Snapdragon 845 tipped to use older 10nm production, bummer for the US-bound Galaxy S9
It's been a familiar refrain for years now - the US gets a Snapdragon-equipped Galaxy S line flagship, because... Qualcomm patents, but also Verizon and Sprint's legacy CDMA voice networks. The rest of the world, however, usually basks in the battery life efficiency coming with Samsung's homebrew Exynos line of processors, and often the added benefit of a better audio processor.
Next year, with the introduction of the eventual Galaxy S9 and S9+, we thought that the roles may get reversed. Samsung just announced that its second-generation 10nm LPP processors are entering mass production, while back in October the company touted the 8nm process as "production ready" only. Separately, Samsung informed us that the 10nm LPP chips are being churned out by its new S3 factory in Korea, but simply that the "7nm FinFET process technology with EUV (Extreme Ultra Violet) will also be mass produced at S3," not falling into any kind of timeframe promises. We'd have to assume that the 8nm LPP node will follow the 10nm LPP in mass production, too, either simultaneously with the 7nm EUV, or before it.
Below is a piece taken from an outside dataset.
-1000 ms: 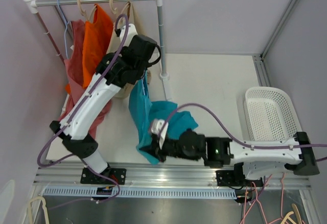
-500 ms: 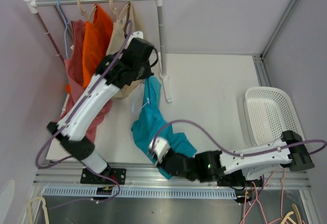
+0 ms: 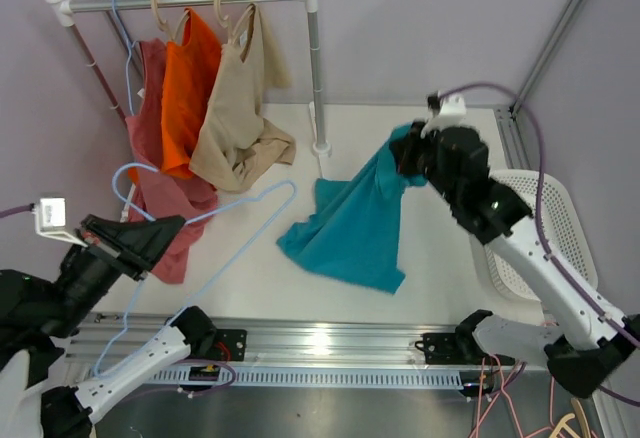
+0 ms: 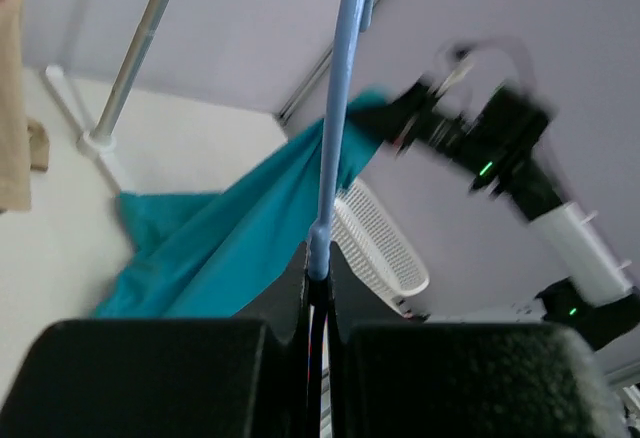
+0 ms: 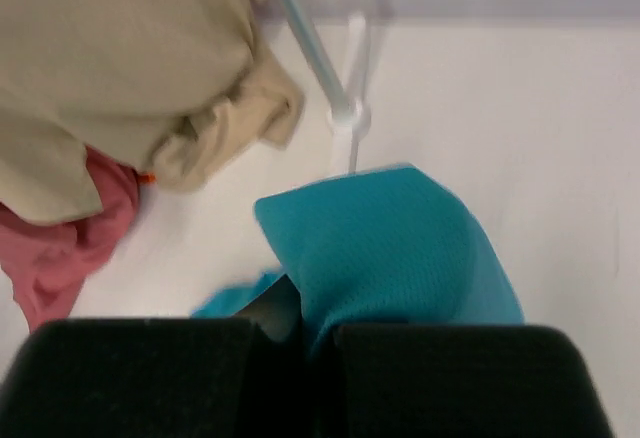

That still leaves only 10nm chipsets in mass production, albeit of the second-generation LPP variety (likely the already-announced Exynos 9810), at a time that is getting awfully close to the rumored early release of the Galaxy S9 (at least "early" when compared to the S8's). Unless TSMC, which Qualcomm was allegedly probing for production of its 7nm Snapdragon chipsets, has done some unthinkable heroism, and started mass production of the next chipset node without the industry noticing, the next top-shelf Snapdragon will still be done by Samsung with the 10nm node, it seems.
The US-bound Galaxy S9 may come with the S8's chipset production process
As if to add merit to this theory, today a report out of the Asian tech blogosphere claims that "Samsung Exynos 9810 with 10nm LPP process stable, and Qualcomm Snapdragon 845 [with] 10nm LPE process" are what's in mass production now. Samsung is apparently hogging the initial batches of Snapdragon 845 from its foundries, and has taped the new chipset out with the first-gen 10nm LPE process that Snapdragon 835 uses, leaving the more advanced 10nm LPP capacity for its own Exynos 9810.
Samsung said yesterday that these second-gen chips will have up to 10% higher performance, or 15% better power efficiency, compared to 10nm LPE, and, since both of these processors are rumored to go into the Galaxy S9, US users may feel cheated again. The source, however, adds some more info about the eventual 845 specifications that makes up for the older production node compared with 9810, and then some. First off, Snapdragon 845 is expected to use custom Kryo processor cores with a brand new architecture, based on the latest Cortex-A75 model for the faster cores, and Cortex-A53 for the low-power quartet.
Last but not least, 845 is said to come packed with new Adreno 630 graphics that support dual cameras up to 25 MP of resolution, and an X20 modem that can take advantage of 1.2Gbps download speeds, if your carrier can supply these, of course. These are all significant improvements over the current Snapdragon 835 paraphernalia, so we wouldn't cry too loud if the 845 is indeed taped out with 10nm LPE instead of LPP like that pesky Exynos 9810, what do you think?